September 1996
Eighty leaders from 17 countries participated in the Bi-annual meeting of the National Service Committees of Europe that met last September in Bratislava, the capital of Slovakia.
These included Bishop Dembowski from Poland, a member of ICCRS, who spoke about the importance of maintaining close links with the Church. Fr. Bill Thomas, an American priest working in Germany, gave an overview of the new document which will soon be published by the Pontifical Council of the Laity, giving pastoral and theological guidelines for the Renewal. Also present for the first time was the newly appointed secretary to the Pontifical Council of the Laity, Mgr. Stanislaw Rylko, the successor of Bishop Paul Josef Cordes. He said that, “a meeting such as yours, has a deep ecclesial dimension. It is important to place experience of the Charismatic Renewal in the context of the universal Church and of the local Church”. He continued to underline the high regard in which the Pope holds the Charismatic Renewal and the other movements in the Church.
Different countries concentrated on different things in their reports. In these there were discernible trends. In Western Europe there was the frequent complaint of falling numbers and aging memberships in prayer groups, and lack of use of the charisms. On the positive side, however, there were many fruits in the form of people and communities in active service of the Church, particularly in the areas of youth, healing, evangelization and ecumenism.

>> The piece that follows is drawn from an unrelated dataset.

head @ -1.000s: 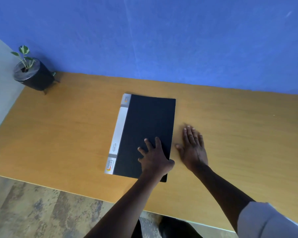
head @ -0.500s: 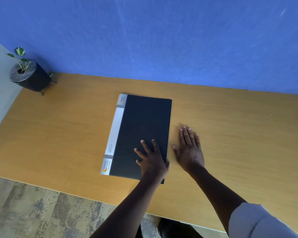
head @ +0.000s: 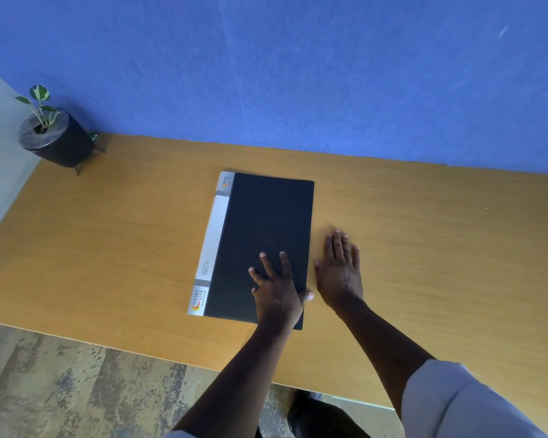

These reports tend to validate Nikol Baldacchino’s thesis of bell curve development in Charismatic Renewal. Nikol, who is the ICCRS member for South Europe, felt that after the initial expansion of the 70’s, the Charismatic Renewal in Western Europe was now on the inevitable downward curve. This could be halted, he felt, if those in the Renewal, instead of clinging to the forms that had worked in the past, were open to the new things God was doing, and which were in their expansionist phase.
These he underlined as the new impetus among young people in Western Europe, the development of the Charismatic Renewal in the newly opened countries of Eastern Europe, the flourishing of schools of evangelization, the ministry to the family, and joint programs between countries and evangelistic youth initiatives like Europe Arise.
He commented, “I believe the role of NSCs is not just to organize national conferences but to see where Spirit is leading us. Our primary role should be discernment rather than organization. I believe we need to be pro-active building bridges between different facets of charismatic renewal, old and young, communities and prayer groups, between different theological emphases and between East and West”.
This – it transpired from the reports – was already happening in small ways, and it was shared how Sweden had supported youths from Latvia to attend a school of evangelization in Poland, while the Italian Renewal had supported 100 delegates from eastern Europe to attend Europe Arise in Italy last year. There were also stories of joint enterprise particularly among the young in different countries.